Sort takes an optional function which can be called for doing the
comparisons. The default sort routine is equivalent to using {{{cmp}}}:

{{{
>>> print sorted([5, 2, 3, 1, 4], cmp)
[1, 2, 3, 4, 5]
}}}

where {{{cmp()}}} is the built-in function that compares two objects,
{{{x}}} and {{{y}}}, and returns a negative number, 0 or a positive
number depending on whether x<y, x==y, or x>y. During the course of
the sort the relationships must stay the same for the final list to
make sense.

If you want, you can define your own function for the comparison. For
integers we can do:

{{{
>>> def numeric_compare(x, y):
>>> return x - y
>>>
}}}

Note that this does not work for numbers in general, as the comparison
function must return integers.

For numbers in general, but a little more understandably:

{{{
>>> def numeric_compare(x, y):
>>> if x > y:
>>> return 1
>>> elif x == y:
>>> return 0
>>> else: #x < y
>>> return -1
>>>
>>> a = [5, 2, 3, 1, 4]
>>> a.sort(numeric_compare)
>>> print a
[1, 2, 3, 4, 5]
}}}

By the way, the {{{sort()}}} function won't work if the result of the subtraction is out of range, as in {{{sys.maxint - (-1)}}}.

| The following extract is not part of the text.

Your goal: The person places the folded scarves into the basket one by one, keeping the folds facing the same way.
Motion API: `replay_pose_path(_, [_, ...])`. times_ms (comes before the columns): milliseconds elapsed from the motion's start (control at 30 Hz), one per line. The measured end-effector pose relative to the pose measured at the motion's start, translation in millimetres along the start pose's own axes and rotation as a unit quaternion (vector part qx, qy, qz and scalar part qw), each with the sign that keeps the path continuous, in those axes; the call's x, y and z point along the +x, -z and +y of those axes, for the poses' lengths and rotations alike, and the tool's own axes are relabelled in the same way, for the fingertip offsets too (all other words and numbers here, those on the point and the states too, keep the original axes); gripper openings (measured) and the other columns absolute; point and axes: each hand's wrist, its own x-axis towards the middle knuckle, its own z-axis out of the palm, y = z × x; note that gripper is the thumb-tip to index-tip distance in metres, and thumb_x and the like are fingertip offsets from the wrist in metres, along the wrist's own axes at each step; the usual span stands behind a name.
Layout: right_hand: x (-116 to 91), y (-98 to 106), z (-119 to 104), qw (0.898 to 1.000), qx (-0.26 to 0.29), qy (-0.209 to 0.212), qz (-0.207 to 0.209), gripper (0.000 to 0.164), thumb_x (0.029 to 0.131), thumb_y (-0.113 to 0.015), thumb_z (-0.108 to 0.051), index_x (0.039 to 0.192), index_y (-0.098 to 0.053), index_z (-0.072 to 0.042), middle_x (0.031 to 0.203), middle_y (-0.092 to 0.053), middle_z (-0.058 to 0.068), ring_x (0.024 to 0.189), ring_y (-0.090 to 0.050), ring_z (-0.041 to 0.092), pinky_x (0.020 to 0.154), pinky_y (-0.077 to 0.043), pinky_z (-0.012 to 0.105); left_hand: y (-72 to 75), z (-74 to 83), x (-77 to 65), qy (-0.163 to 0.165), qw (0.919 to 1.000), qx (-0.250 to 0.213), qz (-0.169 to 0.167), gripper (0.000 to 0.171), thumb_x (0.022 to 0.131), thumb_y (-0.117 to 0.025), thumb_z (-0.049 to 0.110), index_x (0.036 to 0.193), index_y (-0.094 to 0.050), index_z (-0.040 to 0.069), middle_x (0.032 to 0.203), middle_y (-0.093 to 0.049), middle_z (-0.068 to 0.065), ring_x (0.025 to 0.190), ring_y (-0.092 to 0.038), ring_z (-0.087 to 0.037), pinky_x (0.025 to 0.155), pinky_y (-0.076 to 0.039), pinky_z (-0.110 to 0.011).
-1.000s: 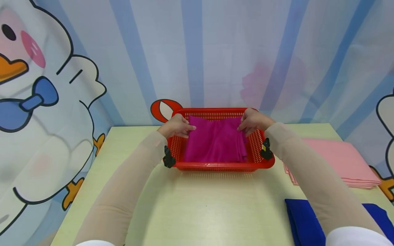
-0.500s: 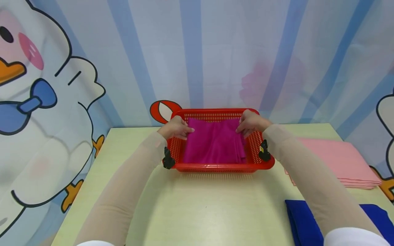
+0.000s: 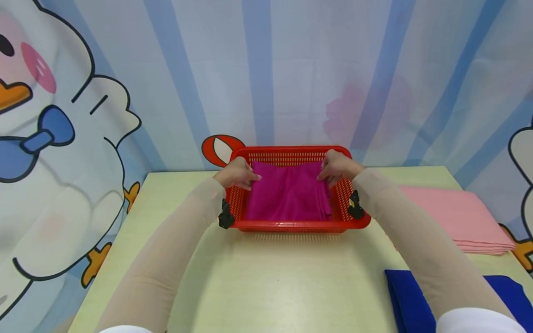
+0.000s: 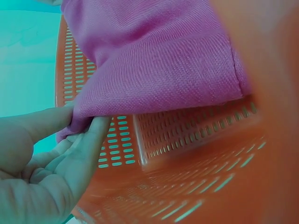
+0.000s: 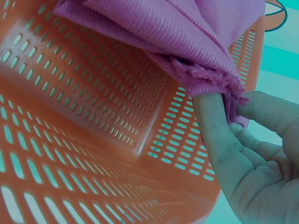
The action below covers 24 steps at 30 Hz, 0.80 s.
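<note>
A folded magenta cloth (image 3: 287, 194) hangs inside a red plastic basket (image 3: 293, 225) with slotted walls. My left hand (image 3: 239, 173) pinches the cloth's far left corner between thumb and fingers. At its far right corner, my right hand (image 3: 338, 166) pinches it the same way. In the left wrist view, the cloth (image 4: 159, 70) slopes away from the left hand (image 4: 51, 163), with the basket floor visible under it. Frayed layered edges of the cloth (image 5: 205, 77) show beside the right hand (image 5: 257, 149) in the right wrist view.
A folded pink cloth (image 3: 462, 217) lies at the right of the pale table (image 3: 266, 282). Nearer, a folded blue cloth (image 3: 405, 296) is partly covered by the right sleeve. A cartoon-printed curtain (image 3: 300, 74) stands directly behind the basket.
Both hands have lowered slightly with the cloth, bringing its far edge a little deeper into the basket. The grip at each corner stays the same.
</note>
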Motion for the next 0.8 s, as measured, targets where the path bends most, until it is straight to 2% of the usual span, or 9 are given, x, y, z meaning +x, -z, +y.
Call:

Or, if you don't want to define a new named function you can create an
anonymous one using {{{lambda}}}, as in:

{{{
>>> a = [5, 2, 3, 1, 4]
>>> a.sort(lambda x, y: x - y)
>>> print a
[1, 2, 3, 4, 5]
}}}

Python 2.4 adds three keyword arguments to {{{sort()}}} that
simplify many common usages: {{{cmp}}}, {{{key}}}, and {{{reverse}}}. The {{{cmp}}} keyword is for providing a sorting function; the previous examples could be written as:
{{{
>>> a.sort(cmp=numeric_compare)
>>> a.sort(cmp=lambda x, y: x - y)
}}}

The {{{reverse}}} parameter is a Boolean value; if it's true, the list is sorted into reverse order.
{{{
>>> a = [5, 2, 3, 1, 4]
>>> a.sort(reverse=True)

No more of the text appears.